▶ _EXERCISE BRIEF_:
Lines containing the word "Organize" are to be copied from the data below.

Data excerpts
───

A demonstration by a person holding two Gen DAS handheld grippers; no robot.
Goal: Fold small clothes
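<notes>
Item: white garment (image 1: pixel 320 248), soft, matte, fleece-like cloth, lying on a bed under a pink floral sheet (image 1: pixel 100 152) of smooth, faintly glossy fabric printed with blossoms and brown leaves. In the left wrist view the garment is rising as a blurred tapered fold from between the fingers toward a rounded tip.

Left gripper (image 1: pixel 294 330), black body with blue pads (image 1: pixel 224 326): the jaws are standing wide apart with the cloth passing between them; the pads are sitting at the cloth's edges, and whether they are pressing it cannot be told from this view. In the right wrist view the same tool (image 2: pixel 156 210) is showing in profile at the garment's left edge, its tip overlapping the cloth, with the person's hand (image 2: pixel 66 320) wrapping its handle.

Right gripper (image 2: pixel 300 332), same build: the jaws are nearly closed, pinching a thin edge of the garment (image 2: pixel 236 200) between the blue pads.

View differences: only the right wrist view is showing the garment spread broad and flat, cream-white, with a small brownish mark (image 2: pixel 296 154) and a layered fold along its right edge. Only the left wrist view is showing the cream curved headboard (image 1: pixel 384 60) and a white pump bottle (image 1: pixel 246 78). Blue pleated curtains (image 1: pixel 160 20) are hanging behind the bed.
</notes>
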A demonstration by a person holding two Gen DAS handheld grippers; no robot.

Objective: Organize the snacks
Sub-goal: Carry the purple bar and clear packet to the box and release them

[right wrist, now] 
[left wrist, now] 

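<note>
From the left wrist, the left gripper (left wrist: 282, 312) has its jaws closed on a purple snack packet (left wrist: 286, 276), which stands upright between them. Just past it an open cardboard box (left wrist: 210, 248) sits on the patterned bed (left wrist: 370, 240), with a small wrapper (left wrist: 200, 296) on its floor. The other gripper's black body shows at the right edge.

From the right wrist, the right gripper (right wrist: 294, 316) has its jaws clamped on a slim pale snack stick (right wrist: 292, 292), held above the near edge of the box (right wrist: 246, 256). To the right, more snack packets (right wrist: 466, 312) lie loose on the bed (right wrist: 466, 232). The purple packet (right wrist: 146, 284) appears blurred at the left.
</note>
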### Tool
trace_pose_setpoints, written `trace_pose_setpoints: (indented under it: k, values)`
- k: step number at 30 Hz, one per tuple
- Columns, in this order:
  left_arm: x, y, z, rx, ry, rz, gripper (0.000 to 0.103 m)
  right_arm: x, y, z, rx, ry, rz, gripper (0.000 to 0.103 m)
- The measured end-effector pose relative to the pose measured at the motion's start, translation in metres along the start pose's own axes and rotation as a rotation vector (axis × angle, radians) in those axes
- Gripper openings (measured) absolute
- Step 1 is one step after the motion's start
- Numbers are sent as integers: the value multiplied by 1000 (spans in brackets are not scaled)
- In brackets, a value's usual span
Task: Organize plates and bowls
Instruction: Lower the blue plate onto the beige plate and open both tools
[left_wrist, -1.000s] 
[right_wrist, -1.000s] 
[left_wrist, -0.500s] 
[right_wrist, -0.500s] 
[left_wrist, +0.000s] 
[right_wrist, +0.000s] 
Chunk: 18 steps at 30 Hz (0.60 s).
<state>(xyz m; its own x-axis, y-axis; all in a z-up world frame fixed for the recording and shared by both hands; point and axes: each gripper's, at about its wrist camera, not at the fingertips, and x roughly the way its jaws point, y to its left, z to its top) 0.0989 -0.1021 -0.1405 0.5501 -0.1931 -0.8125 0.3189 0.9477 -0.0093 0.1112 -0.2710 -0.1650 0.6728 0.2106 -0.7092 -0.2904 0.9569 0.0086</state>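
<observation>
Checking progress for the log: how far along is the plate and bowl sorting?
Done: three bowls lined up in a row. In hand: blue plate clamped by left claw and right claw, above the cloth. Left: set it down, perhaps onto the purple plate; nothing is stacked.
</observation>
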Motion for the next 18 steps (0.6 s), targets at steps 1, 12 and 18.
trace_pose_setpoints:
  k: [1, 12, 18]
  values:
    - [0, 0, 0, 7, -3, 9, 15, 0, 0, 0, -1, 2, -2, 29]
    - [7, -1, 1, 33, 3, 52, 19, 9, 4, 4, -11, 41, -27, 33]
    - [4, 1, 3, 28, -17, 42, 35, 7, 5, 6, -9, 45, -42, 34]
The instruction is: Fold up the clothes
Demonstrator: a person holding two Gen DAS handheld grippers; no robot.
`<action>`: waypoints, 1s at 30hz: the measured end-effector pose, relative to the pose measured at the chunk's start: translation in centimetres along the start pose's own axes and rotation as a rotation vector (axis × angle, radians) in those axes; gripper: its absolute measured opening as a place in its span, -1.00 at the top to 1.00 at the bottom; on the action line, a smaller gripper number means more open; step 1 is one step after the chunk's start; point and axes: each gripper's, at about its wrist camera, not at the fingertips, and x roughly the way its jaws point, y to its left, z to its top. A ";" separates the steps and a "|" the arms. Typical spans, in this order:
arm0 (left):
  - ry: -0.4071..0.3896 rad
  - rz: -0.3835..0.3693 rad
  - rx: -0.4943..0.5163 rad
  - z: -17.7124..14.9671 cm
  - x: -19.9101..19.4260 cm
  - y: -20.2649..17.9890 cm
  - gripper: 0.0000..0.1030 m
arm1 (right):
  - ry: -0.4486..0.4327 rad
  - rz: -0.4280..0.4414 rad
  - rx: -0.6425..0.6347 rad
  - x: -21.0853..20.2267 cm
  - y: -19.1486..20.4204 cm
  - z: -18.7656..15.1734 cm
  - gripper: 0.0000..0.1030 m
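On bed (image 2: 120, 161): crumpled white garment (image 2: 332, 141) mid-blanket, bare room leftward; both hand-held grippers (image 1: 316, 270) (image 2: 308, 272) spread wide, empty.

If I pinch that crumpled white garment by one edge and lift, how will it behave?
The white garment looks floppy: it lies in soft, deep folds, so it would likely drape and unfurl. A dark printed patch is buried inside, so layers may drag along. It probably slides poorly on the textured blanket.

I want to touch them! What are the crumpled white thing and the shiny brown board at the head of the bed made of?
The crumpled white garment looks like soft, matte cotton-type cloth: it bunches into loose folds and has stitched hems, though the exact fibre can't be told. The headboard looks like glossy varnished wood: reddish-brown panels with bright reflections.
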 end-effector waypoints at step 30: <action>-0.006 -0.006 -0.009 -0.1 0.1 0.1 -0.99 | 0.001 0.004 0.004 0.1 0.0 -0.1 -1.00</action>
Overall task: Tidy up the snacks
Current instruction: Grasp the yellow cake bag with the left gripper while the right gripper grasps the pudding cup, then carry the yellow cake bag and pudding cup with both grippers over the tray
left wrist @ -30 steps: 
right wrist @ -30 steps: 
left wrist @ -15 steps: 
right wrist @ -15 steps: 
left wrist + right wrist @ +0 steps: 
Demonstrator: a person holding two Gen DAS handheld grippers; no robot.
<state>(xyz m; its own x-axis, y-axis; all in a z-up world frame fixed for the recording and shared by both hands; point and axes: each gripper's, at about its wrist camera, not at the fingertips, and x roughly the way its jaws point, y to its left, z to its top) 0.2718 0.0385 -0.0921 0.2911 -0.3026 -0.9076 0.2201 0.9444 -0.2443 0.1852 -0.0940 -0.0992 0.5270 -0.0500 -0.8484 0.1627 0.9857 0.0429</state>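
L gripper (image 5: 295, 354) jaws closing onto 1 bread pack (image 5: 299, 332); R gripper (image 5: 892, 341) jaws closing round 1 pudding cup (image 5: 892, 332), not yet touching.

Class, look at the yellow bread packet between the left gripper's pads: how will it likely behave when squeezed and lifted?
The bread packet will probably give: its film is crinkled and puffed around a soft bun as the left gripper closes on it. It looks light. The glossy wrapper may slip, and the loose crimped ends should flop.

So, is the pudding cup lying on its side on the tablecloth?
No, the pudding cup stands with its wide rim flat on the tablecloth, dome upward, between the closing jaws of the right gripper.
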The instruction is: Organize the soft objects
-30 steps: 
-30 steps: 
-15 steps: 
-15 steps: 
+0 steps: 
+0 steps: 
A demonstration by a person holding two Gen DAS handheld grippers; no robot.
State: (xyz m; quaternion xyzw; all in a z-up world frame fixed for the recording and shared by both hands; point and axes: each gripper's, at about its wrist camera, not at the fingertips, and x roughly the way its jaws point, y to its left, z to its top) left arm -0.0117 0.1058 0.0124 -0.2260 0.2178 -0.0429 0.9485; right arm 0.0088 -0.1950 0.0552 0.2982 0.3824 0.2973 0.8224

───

▶ _YOUR RESPONSE_:
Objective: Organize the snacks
Task: Organize plates and bowls
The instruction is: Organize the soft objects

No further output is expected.